START Provided information

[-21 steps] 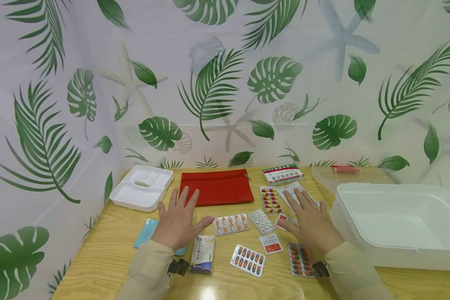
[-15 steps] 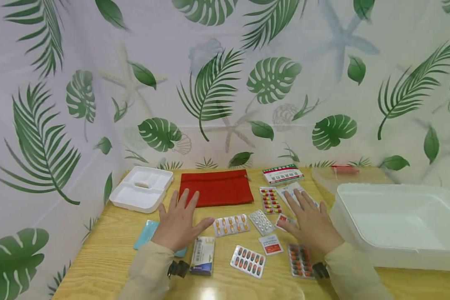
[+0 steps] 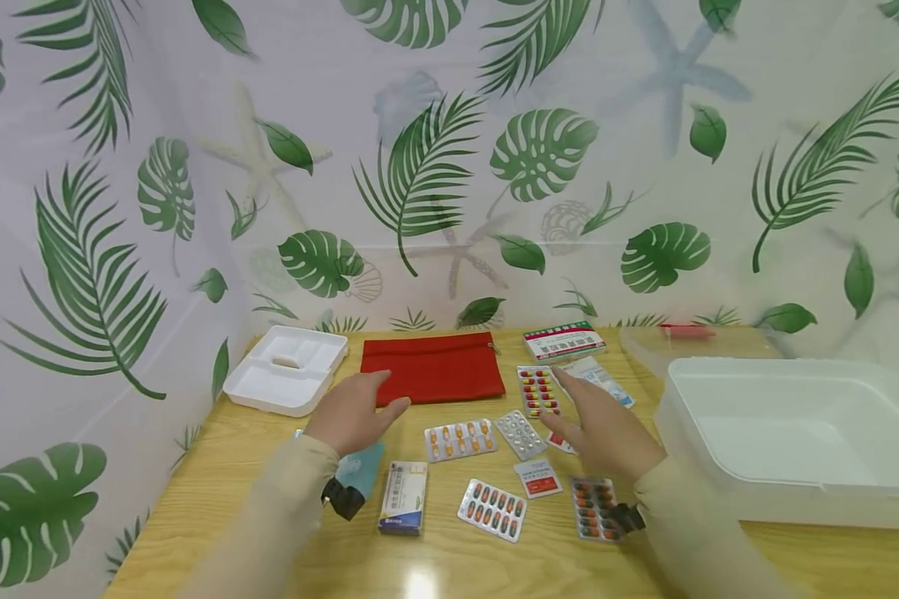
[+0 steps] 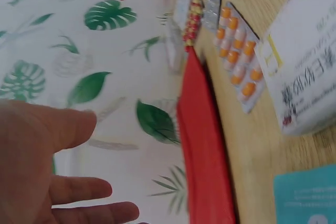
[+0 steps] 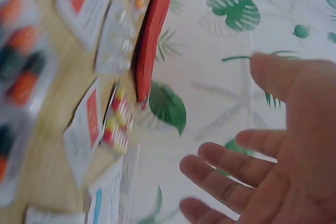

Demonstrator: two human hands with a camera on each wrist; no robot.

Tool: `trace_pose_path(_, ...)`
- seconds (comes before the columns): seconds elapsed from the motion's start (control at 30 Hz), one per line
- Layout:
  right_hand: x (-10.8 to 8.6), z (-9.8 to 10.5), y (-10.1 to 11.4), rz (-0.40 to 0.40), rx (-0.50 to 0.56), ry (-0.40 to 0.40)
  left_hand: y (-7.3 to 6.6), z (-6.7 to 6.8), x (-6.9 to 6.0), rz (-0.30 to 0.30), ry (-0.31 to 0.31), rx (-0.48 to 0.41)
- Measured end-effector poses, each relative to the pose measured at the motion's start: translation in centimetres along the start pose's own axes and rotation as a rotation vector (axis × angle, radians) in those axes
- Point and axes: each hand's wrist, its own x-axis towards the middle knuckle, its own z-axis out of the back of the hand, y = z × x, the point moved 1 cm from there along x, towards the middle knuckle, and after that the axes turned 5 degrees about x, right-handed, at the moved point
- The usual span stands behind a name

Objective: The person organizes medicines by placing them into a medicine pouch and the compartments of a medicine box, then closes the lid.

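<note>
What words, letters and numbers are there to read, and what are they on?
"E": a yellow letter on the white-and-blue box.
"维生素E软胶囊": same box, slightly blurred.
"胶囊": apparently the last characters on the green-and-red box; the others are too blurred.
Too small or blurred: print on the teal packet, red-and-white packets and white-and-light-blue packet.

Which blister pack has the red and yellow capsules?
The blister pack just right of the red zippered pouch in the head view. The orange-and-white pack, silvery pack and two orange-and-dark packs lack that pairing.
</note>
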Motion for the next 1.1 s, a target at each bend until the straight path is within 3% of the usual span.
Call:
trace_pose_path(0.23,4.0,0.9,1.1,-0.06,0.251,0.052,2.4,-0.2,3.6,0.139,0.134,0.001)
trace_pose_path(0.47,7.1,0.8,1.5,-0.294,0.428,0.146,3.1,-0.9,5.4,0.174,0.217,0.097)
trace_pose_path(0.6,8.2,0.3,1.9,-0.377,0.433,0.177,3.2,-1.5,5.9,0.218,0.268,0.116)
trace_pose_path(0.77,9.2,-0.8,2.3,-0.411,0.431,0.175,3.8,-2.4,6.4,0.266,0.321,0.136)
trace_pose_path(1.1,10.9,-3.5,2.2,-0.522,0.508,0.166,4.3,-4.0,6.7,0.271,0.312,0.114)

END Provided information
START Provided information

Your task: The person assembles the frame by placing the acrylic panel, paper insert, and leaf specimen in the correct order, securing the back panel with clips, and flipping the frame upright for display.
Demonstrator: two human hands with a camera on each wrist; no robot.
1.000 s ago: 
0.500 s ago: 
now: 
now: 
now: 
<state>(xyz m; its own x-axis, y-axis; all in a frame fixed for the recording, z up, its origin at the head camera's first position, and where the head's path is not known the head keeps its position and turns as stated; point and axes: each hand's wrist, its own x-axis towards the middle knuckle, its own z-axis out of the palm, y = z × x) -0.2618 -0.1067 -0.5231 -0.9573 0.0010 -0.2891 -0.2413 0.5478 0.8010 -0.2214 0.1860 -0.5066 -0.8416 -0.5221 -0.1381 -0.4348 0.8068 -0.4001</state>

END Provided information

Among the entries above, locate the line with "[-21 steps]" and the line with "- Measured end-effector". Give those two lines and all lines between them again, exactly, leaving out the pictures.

### Exercise output
[-21 steps] 
[-15 steps] 
[+0 steps] 
[+0 steps] 
[+0 steps] 

Demonstrator: two human hands with a camera on each wrist; no robot.

Tool: `trace_pose_path(_, ...)`
- seconds (comes before the columns): seconds elapsed from the motion's start (control at 30 Hz), one per line
- Layout:
  right_hand: x (-10.8 to 8.6), z (-9.8 to 10.5), y (-10.1 to 11.4), rz (-0.40 to 0.40), rx (-0.50 to 0.56), ry (-0.40 to 0.40)
  left_hand: y (-7.3 to 6.6), z (-6.7 to 6.8), x (-6.9 to 6.0), rz (-0.30 to 0.30), ry (-0.31 to 0.31), rx (-0.48 to 0.41)
- Measured end-effector poses, each relative to the pose measured at the motion's start: translation in centimetres along the start pose's own axes and rotation as a rotation vector (axis × angle, radians) in those axes

Nothing remains to add to the answer.